The deployment of a new chemical industry, fitting within the paradigm of circular economy, can only be achieved with new ideas and technologies. To address these, the project takes up the challenge to activate CO2 and (bio) CH4, two very stable molecules, and turn them into CO as chemical building blocks.
In 2016, the EU ratified the Paris Agreement, a milestone in its vision to respond to the climate change threat. This makes the greenhouse gases carbon dioxide (CO2) and methane (CH4) both a challenge and an opportunity, the latter in the context of transition from a linear to a circular economy. Today, no efficient technologies exist that can directly use CO2 or bio CH4, as emitted from industrial and/or anaerobic fermentation point sources, for the production of value added chemicals. Driven by the need to develop technologies for converting large amounts of CO2, the Super-Dry Reforming (SDR) concept has been proposed and demonstrated at the Laboratory for Chemical Technology (LCT). Compared to regular dry reforming of (bio)methane, super-dry reforming is a strongly intensified process as it converts up to three CO2 molecules per molecule of CH4 into a pure CO stream. Taking into account that potential bio-methane production in the EU can reach up to 30Mt/y in the coming decade, this would allow to convert around 10% of current stationary point CO2 emissions into CO, but in principle any methane rich source can be used. In combination with renewable H2, produced for example from green electricity, CO can become a key platform molecule in a sustainable future.
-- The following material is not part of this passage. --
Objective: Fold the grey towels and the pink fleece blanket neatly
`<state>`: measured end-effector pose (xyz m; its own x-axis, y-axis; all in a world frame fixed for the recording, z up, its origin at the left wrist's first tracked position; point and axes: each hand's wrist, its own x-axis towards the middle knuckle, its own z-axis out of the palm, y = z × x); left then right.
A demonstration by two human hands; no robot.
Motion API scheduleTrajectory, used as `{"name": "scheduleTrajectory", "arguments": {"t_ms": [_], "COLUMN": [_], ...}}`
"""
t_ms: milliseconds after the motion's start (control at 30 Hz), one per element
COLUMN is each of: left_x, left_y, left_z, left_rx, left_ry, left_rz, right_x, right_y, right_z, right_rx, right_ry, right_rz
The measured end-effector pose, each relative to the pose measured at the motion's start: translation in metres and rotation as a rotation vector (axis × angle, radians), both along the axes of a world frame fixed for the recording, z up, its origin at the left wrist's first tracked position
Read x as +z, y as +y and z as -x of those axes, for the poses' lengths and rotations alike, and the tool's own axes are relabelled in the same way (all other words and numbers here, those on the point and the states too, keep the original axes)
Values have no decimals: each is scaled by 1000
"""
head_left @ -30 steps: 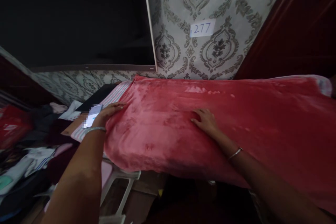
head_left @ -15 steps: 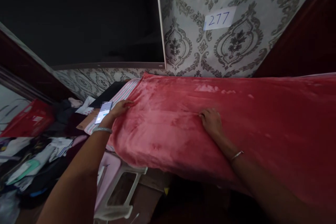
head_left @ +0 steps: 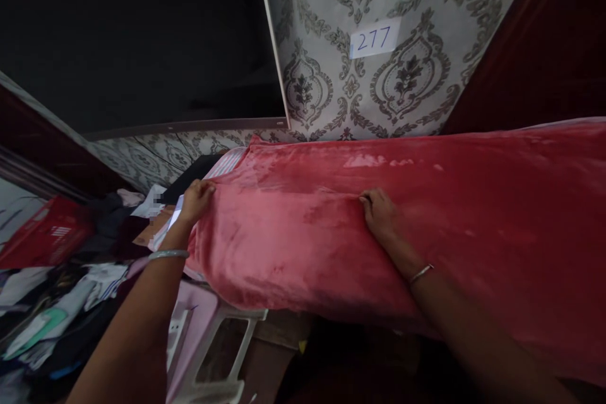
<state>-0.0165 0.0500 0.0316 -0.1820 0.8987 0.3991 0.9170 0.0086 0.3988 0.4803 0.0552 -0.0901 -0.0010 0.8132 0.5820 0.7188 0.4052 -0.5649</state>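
Note:
A plush red blanket [head_left: 426,214] lies spread across a raised surface in front of me, drooping over the near edge. My left hand [head_left: 195,199] grips the blanket's left edge with fingers curled around the fabric. My right hand [head_left: 381,213] pinches a fold in the middle of the blanket, fingers closed on the cloth. Both wrists wear thin metal bangles. A lit phone [head_left: 174,221] lies just left of my left hand, partly hidden by it.
A striped pink cloth [head_left: 226,163] shows under the blanket's left end. A white plastic stool [head_left: 208,353] stands below. Piled clothes [head_left: 57,303] and a red bag [head_left: 45,237] fill the left. A patterned wall carries a "277" label [head_left: 375,39]; a dark screen [head_left: 142,38] hangs left.
Both hands went from lying flat on the blanket to closing on its fabric. The left hand slid to the edge and now covers more of the phone.

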Motion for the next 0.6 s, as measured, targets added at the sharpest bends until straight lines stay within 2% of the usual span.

• Large scale material synthesis
As a large gap exists between laboratory catalysts/materials and the corresponding industrial solids, it is easy to understand the enormous importance of material manufacturing development from bench to pilot scale. Spray drying, a technique capable of producing materials on a kg scale.
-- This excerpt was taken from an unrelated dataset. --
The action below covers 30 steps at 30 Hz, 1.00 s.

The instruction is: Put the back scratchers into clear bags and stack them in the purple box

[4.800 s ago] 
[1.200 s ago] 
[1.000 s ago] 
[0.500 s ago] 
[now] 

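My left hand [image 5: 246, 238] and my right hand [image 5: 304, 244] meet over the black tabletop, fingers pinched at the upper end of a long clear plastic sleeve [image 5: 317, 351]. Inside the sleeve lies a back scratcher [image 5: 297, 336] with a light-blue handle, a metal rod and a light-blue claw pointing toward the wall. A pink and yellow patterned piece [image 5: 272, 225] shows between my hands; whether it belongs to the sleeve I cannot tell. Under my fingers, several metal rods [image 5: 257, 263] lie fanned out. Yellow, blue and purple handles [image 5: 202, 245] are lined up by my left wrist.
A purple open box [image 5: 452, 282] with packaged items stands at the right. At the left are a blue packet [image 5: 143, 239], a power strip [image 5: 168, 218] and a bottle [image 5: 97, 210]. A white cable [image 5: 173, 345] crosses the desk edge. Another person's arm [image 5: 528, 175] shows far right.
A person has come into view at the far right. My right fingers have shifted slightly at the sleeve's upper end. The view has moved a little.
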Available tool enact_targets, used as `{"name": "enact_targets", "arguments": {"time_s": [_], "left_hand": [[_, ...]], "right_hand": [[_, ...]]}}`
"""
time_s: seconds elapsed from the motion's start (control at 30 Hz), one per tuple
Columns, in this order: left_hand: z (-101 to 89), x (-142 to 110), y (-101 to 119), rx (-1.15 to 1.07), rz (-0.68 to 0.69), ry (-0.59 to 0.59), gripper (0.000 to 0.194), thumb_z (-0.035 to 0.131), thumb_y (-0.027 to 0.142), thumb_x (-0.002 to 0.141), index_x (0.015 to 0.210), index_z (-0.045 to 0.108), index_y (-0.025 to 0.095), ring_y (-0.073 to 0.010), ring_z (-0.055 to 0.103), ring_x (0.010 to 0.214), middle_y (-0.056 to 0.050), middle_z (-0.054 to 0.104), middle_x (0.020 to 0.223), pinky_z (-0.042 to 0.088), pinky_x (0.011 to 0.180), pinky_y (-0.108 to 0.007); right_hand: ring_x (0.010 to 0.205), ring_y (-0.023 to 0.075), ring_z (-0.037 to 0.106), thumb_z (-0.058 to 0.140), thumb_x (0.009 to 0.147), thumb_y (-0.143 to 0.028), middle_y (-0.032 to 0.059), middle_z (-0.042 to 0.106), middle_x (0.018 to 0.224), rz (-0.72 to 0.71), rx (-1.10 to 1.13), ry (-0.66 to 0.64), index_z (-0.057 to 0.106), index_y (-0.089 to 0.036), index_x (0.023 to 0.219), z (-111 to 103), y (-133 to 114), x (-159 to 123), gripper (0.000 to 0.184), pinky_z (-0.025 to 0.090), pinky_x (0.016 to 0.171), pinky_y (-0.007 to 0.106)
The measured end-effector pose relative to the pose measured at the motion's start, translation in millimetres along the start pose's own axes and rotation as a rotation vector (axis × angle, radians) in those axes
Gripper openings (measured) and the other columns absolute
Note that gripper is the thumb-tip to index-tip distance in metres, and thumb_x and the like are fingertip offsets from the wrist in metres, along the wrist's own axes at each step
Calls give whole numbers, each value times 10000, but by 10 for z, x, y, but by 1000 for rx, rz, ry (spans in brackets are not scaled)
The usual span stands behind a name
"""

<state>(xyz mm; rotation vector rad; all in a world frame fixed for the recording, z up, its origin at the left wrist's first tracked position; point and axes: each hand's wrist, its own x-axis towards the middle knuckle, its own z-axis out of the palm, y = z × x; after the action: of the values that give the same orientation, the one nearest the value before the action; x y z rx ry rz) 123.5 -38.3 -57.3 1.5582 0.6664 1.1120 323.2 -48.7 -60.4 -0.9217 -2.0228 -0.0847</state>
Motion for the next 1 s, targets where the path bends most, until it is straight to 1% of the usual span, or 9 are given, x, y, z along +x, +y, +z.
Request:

The physicochemical properties of the synthesized materials will be determined with basic characterization techniques, with particular regard to gas sorption (determination of surface area and porosity), X-Ray Diffraction (XRD; crystallinity, particle size, lattice constants) and Elemental Analysis (e.g. ICP-MS).
• SDR Process development
We will use fixed-bed reactors for the SDR process, in order to optimize the spatial distribution of the oxygen storage material and CO2 sorbent within the reactor. A multi-reactor configuration will be used for continuous steady-state production of CO by super-dry reforming of CH4 with inherent separation of H2O from CO/CO2.
• Industrial process simulation
Advanced process simulations have the power to provide the high level of accuracy and detail needed so engineers can optimize flows, heat and mass transfer, and chemical reactions that drive overall process performance. The data obtained from the activity tests with fixed-bed reactors will be used for the process scale-up.